# KRUD Cleaner the new goof off



## TERRY365PAINTER (Jul 26, 2009)

Ok I was getting out of my van . I already had my hands full . I was on my way to pre prime a Door . I Drop a new can of 123 primer deep tinted to grey on my client's clean driveway . The panic , the anger grew .I took out , 2 wet rags and made a dam to provent any further spread of this dark spot .I took out my handy 12 inch mudd knife and old paint brush and tried to save as much as a could without messing up my paint . krudd cleaner I thought it's work for'' jp'' why not me. Sprayed it , damp it, spray it , damp it , I diid this a couple of times and it was gone . I thought for sure I was going to have to power was again . Krud cleaner 
is My new goof off .
thanks Paint talk you guys are the best . :notworthy:


----------



## WisePainter (Dec 27, 2008)

KrudKutter.

been using it since 2004.


----------



## ewingpainting.net (Jun 2, 2008)

My experience with Krud Cutter is it sucks as does Goof off.


----------



## aaron61 (Apr 29, 2007)

Love it! All the guys carry it.


----------



## PressurePros (May 6, 2007)

I actually researched buying it in a 55 gallon drum.


----------



## Andyman (Feb 21, 2009)

I prep all my ext with KK when we wash. Love it. I've see that it has many uses at different strengths. I use about a 1:10 on washes. I'm sure full juice would be a good oh shat cleaner. Sometimes at lowes they run a buy one get one special and I load up. PressurePro- what did you find on a drum? Price? What's your thoughts on it as a cleaner, I know you know your washing and solutions.


----------



## kdpaint (Aug 14, 2010)

Like it a lot, at full strength it cleans dried caulk. I use it to degrease surfaces, its nice to have 1 cleaner, instead of the random bleach water sprayer and little dish soap container etc... :thumbup:
It does have its limits though.


----------



## ezpaintks (Mar 8, 2010)

Found some stuff at Blowes called "lift off", picked it up one day been in the "tub" ever since


----------



## jack pauhl (Nov 10, 2008)

Love the stuff. I always have a gallon handy and I keep a small wet/dry vac just in case a spill were to happen like you had. Suck up the paint and KK it. Worry about cleaning equipment later. Glad that worked for you. :thumbsup: phew!

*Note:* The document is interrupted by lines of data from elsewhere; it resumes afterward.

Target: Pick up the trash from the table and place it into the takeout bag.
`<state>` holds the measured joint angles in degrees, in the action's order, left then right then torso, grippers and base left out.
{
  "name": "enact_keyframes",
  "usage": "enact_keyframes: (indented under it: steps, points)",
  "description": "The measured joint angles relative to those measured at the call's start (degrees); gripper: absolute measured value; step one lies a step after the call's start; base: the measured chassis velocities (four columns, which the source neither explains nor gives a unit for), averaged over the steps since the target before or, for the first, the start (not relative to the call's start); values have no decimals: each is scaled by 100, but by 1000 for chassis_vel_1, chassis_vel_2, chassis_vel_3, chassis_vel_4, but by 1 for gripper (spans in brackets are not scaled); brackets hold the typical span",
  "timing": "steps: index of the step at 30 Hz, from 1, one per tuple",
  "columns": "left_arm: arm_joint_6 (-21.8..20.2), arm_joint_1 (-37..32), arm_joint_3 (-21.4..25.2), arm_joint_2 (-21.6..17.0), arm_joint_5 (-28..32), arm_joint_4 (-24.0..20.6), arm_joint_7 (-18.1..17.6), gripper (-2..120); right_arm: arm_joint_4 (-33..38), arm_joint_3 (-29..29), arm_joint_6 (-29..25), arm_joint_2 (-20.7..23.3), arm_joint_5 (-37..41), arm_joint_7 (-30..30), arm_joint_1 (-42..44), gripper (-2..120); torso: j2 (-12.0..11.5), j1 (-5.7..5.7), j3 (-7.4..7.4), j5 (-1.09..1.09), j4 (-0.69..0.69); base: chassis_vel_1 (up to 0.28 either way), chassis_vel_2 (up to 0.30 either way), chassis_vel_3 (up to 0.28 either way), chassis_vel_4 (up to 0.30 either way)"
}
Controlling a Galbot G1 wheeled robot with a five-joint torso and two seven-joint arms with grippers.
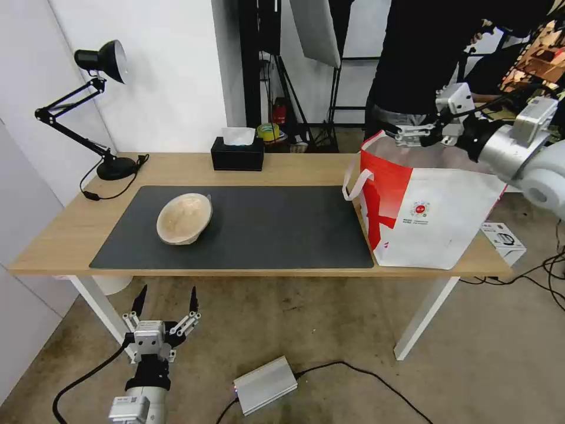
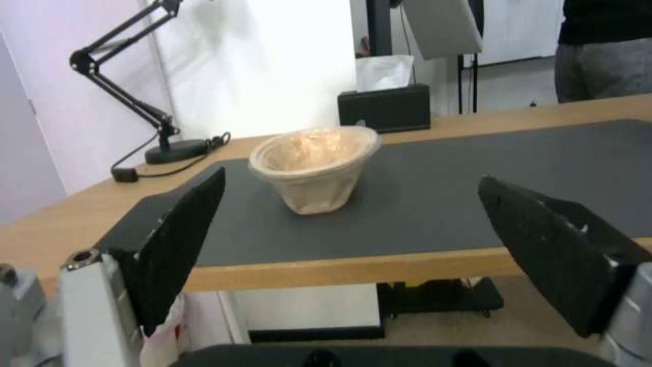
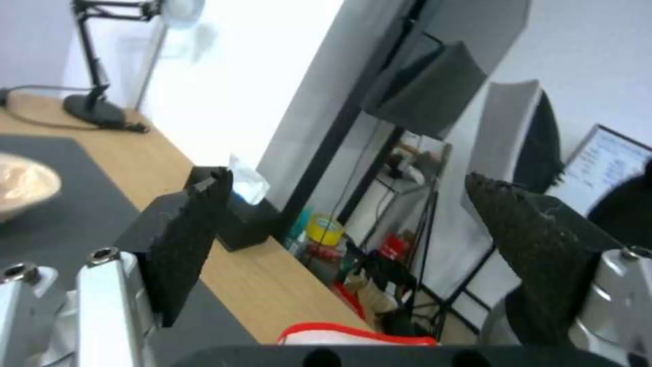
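Observation:
A tan shallow pulp bowl [image 1: 184, 218], one piece of the trash, rests tilted on the left part of the dark grey mat [image 1: 265, 235] on the light-wood table [image 1: 70, 235]. The white-and-red takeout bag [image 1: 432, 215] stands open at the table's right end. My right gripper [image 1: 405, 133] hovers open over the bag's back rim with nothing between its fingers; in the right wrist view the gripper [image 3: 348, 178] has the bag's red rim [image 3: 353, 334] just below it. My left gripper [image 1: 167, 297] hangs open below the table's front edge, pointing at the bowl [image 2: 316, 168].
A black tissue box [image 1: 237, 154] sits at the table's back edge, and a black desk lamp [image 1: 109, 168] stands at the back left corner. On the floor lie a small white box [image 1: 503, 238], a silver power unit [image 1: 265, 386] and cables.

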<state>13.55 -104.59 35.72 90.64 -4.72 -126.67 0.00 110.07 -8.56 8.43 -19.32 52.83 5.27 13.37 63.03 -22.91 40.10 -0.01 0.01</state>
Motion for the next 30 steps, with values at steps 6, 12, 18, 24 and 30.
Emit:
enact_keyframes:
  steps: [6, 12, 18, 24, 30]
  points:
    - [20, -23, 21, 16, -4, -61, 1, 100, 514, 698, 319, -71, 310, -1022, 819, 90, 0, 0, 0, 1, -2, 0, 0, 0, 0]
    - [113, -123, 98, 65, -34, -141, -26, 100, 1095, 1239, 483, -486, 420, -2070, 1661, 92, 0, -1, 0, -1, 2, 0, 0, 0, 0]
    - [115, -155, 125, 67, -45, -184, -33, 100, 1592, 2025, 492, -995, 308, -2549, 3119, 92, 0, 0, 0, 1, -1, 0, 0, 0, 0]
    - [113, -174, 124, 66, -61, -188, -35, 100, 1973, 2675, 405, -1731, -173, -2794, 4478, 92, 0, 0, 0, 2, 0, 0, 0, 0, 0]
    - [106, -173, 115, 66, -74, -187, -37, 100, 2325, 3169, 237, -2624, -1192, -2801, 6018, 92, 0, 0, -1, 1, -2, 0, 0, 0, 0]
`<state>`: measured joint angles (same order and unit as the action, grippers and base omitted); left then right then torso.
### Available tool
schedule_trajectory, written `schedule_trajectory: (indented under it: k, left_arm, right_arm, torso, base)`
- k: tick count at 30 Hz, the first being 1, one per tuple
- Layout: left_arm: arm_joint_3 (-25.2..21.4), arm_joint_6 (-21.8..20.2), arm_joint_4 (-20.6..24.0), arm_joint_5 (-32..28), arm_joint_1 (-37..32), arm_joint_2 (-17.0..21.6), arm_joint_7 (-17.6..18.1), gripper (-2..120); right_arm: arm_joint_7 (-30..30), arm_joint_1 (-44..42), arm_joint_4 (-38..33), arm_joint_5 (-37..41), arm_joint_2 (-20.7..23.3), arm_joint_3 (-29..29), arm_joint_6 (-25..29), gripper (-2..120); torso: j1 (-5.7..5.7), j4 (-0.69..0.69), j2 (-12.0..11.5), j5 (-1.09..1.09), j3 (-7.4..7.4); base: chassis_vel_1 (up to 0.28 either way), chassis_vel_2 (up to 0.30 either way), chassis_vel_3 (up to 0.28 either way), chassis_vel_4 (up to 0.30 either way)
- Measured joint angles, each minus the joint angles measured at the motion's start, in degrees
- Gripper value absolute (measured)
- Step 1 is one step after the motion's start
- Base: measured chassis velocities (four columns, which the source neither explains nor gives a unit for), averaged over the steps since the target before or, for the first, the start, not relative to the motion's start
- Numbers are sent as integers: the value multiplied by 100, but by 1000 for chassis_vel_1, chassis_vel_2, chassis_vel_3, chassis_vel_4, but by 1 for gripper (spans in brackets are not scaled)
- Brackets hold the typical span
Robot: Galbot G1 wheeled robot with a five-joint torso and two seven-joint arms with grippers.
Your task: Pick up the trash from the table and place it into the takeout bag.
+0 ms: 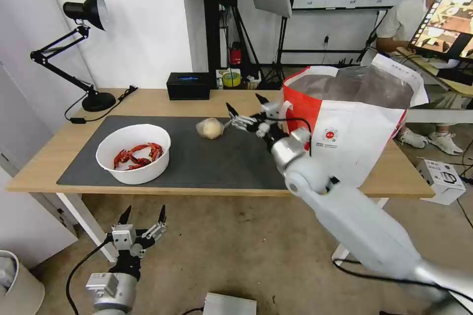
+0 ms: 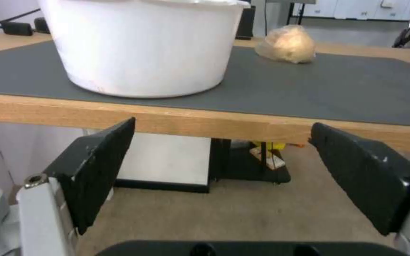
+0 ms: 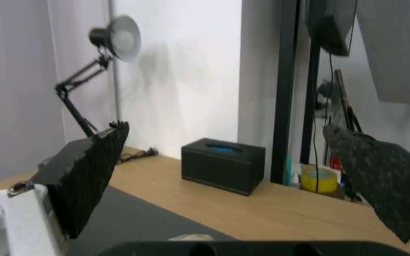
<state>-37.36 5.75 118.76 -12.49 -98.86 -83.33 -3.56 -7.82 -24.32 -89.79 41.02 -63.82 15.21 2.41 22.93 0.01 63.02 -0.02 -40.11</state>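
Right pincer (image 1: 245, 105) spread wide, gripping nothing, just right of wrapped lump (image 1: 210, 128) on bench (image 1: 152, 102). Left pincer (image 1: 143, 215) gaping, parked low near the floor.

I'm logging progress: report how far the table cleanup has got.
Looks done: I can't see into the takeout bag, so nothing is confirmed inside.
In hand: nothing. The right gripper, jaws open, is above the mat beside the wrapped lump.
Left: the lump and the bowl of crayfish shells on the table.
The left gripper waits open below the table edge.
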Motion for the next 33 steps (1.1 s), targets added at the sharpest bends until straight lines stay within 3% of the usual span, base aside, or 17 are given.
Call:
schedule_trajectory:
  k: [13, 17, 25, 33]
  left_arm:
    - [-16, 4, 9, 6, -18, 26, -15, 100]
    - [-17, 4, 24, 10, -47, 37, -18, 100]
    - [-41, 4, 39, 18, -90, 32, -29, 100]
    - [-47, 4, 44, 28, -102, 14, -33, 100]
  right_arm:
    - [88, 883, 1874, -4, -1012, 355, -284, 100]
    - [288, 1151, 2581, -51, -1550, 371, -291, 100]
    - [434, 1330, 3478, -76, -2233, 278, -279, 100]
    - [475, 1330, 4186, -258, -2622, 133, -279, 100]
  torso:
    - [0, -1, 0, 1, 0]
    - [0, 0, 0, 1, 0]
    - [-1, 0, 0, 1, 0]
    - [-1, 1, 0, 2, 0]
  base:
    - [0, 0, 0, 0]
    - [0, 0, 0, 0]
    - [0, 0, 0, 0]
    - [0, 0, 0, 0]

I always thought, should a paint spill happen on a HO's house that is how I would likely handle cleaning it up.


----------



## PressurePros (May 6, 2007)

Andyman said:


> I prep all my ext with KK when we wash. Love it. I've see that it has many uses at different strengths. I use about a 1:10 on washes. I'm sure full juice would be a good oh shat cleaner. Sometimes at lowes they run a buy one get one special and I load up. PressurePro- what did you find on a drum? Price? What's your thoughts on it as a cleaner, I know you know your washing and solutions.

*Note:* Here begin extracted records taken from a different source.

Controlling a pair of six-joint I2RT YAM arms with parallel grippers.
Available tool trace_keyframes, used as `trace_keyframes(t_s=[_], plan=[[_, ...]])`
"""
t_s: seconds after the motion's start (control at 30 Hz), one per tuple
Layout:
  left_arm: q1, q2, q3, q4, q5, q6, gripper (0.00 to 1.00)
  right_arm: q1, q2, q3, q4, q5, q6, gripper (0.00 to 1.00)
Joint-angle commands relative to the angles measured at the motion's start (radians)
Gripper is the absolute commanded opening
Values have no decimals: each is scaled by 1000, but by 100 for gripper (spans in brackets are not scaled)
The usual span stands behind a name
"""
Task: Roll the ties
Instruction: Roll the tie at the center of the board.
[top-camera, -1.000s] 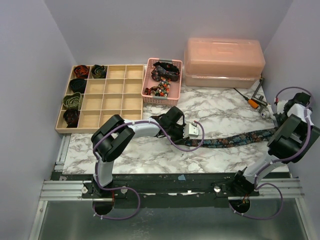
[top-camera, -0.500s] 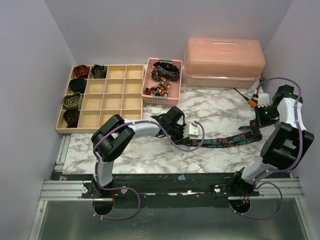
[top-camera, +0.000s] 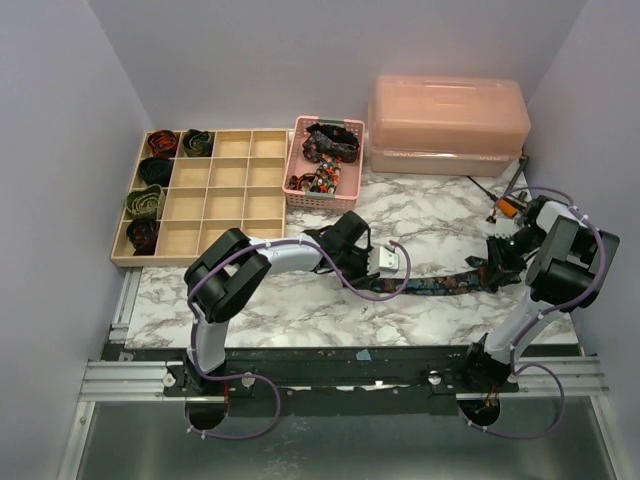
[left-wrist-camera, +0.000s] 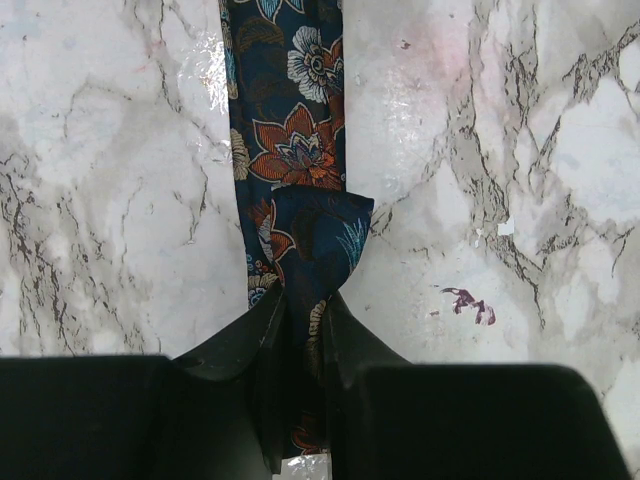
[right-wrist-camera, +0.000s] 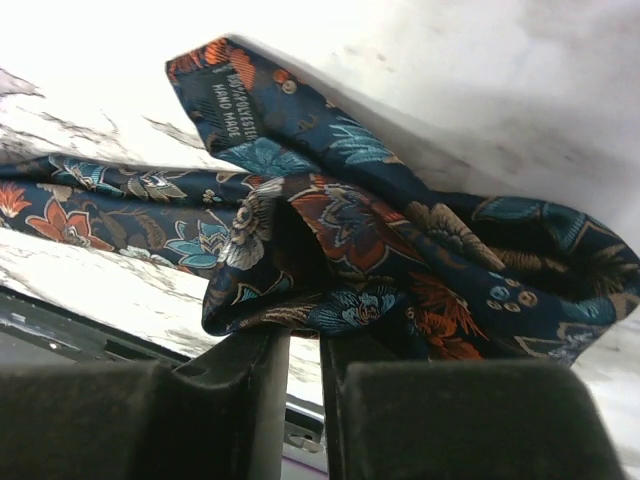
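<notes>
A navy tie (top-camera: 440, 284) with teal and orange flowers lies across the marble table between my two grippers. My left gripper (top-camera: 368, 274) is shut on its narrow end. In the left wrist view that end (left-wrist-camera: 305, 225) is folded back on itself, with the fold pinched in the left gripper (left-wrist-camera: 305, 310). My right gripper (top-camera: 497, 262) is at the wide end. In the right wrist view that end (right-wrist-camera: 380, 230) is bunched up just past the right gripper (right-wrist-camera: 305, 345). A narrow gap with no cloth in it shows between the fingers. Several coiled ties (top-camera: 155, 170) sit in the tray's left compartments.
The wooden divided tray (top-camera: 228, 175) stands at the back left. Beside it is a pink mesh basket (top-camera: 296, 160) with loose ties. A pink lidded box (top-camera: 447, 125) is at the back right. An orange-handled tool (top-camera: 505, 205) lies near the right arm.
The right arm has swung from the table's right edge towards the middle, and the tie's wide end now lies bunched. Its jaws have parted slightly. The left arm has not moved.
</notes>
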Motion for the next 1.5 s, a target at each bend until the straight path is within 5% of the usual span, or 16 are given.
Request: trace_keyframes(t_s=[0.0,0.33,0.67,0.8,0.93,0.97,1.03,1.1,1.17,1.23,1.47], plan=[[6,92,0,-133,-60,-38,16,-54,72,10,170,154,24,17],[6,134,89,-122,-95,-129,15,-112,119,169,142,157,52,21],[12,82,8,-95,-96,-128,17,-113,-102,277,-68,-197,-16,69],[15,79,-3,-84,-94,-135,19,-111,-169,385,-108,-320,-9,79],[18,74,-5,-76,-85,-140,22,-112,-270,386,78,-476,199,100],[19,73,-9,-74,-85,-144,22,-112,-293,355,161,-479,365,100],[22,71,-12,-67,-84,-146,24,-111,-273,335,174,-612,424,100],[23,69,-16,-64,-87,-149,24,-95,-198,333,97,-767,382,100],[27,65,-20,-62,-93,-151,25,-22,-95,388,-135,-791,223,94],[33,61,-29,-53,-96,-163,24,56,-65,339,-181,-794,183,90],[53,61,-42,-30,-99,-191,24,268,-191,0,140,-746,419,69]])
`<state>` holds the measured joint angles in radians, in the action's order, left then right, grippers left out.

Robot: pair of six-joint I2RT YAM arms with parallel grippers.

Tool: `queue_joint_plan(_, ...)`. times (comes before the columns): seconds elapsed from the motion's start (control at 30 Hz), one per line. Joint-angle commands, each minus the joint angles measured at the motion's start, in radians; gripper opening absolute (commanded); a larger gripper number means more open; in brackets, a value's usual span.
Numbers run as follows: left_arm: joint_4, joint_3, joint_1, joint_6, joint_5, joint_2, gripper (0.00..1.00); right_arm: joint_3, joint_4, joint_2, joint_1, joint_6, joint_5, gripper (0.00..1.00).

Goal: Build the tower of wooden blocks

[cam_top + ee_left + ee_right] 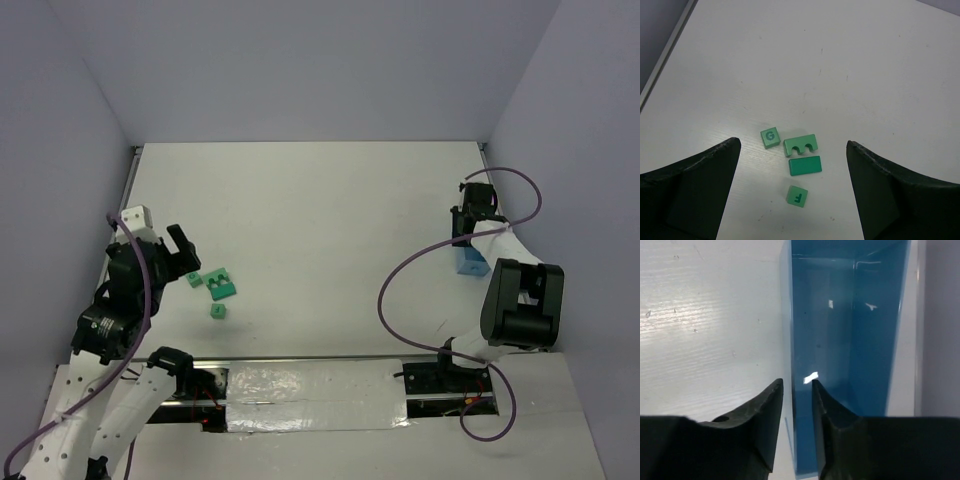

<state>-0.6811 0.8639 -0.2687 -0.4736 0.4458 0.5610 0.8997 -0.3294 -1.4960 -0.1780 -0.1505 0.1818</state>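
A white table (330,200) is enclosed by pale lavender walls (300,60) on the left, the far side and the right. Four green blocks (214,290) are seen lying loose on the left part of the table, near the left arm, none stacked on another. In the left wrist view a G cube (770,137) is set at the left of the group, with an arched block (801,145) just beside it on the right. A plain brick (805,165) is laid close below the arched block, and an F cube (797,196) is placed a little apart, nearer to the camera. The left gripper (792,147) is held above these blocks with its jaws spread as wide as they go, and nothing is gripped by it.

At the right side of the table, well apart from the blocks, a light blue tray (840,330) is placed close to the right wall. The right gripper (797,383) is positioned at the tray's left wall, which is straddled by jaws parted only a little. A gap is seen beside the wall on the inner side, so the tray is not clamped.
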Motion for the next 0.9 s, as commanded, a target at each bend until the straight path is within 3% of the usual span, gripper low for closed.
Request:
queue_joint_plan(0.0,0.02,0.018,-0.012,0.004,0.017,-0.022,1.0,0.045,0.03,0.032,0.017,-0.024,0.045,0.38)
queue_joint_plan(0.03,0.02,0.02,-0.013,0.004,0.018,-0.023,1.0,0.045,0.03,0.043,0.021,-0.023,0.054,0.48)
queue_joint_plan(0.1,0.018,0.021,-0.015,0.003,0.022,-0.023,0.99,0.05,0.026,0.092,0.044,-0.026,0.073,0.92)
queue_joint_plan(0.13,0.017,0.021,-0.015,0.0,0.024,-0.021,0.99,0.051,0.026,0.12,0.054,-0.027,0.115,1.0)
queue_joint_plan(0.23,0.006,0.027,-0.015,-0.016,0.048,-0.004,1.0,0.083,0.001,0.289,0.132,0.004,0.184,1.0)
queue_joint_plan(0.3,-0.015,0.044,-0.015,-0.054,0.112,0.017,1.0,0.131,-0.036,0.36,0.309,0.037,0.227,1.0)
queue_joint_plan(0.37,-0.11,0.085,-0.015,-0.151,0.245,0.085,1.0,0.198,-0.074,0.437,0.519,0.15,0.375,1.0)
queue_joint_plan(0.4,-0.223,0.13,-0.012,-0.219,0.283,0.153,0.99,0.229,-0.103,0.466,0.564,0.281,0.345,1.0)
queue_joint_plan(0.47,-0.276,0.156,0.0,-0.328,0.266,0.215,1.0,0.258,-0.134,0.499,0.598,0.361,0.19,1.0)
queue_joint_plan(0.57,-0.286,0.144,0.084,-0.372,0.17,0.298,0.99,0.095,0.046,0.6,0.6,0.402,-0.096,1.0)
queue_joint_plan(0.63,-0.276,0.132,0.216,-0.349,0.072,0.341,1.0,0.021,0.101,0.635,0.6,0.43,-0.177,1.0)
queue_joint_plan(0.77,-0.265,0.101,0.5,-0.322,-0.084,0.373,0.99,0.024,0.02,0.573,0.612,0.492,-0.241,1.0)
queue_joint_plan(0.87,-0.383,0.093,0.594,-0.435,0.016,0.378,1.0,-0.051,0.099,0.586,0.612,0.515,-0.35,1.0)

Expensive.. about $900 plus freight. We use it for cleaning up stains and sealers on siding or masonry.


----------



## WisePainter (Dec 27, 2008)

been diddling around with OOPS waterbase lately, smells like denatured alcohol which will damage surfaces.
KK smells like 409, which is how I sell it as a great everyday cleaner to my clients.


----------



## WisePainter (Dec 27, 2008)

KrudKutter Gloss Off is another amazing product I use.
I was a PASO guy for a long time, but WOW the smell is rough. The KK GO again is sudsy and reminds me of 409.
Knocks any sheen to a dull finish in seconds, I will use medium sponges and wipe down with the GO.


----------



## CliffK (Dec 21, 2010)

WisePainter said:


> KrudKutter Gloss Off is another amazing product I use.
> I was a PASO guy for a long time, but WOW the smell is rough. The KK GO again is sudsy and reminds me of 409.
> Knocks any sheen to a dull finish in seconds, I will use medium sponges and wipe down with the GO.


 I've used the Gloss Off as well, Seems to do the job and is a lot more friendly than the Will Bond or Dull 'n Bond solvent based products.


----------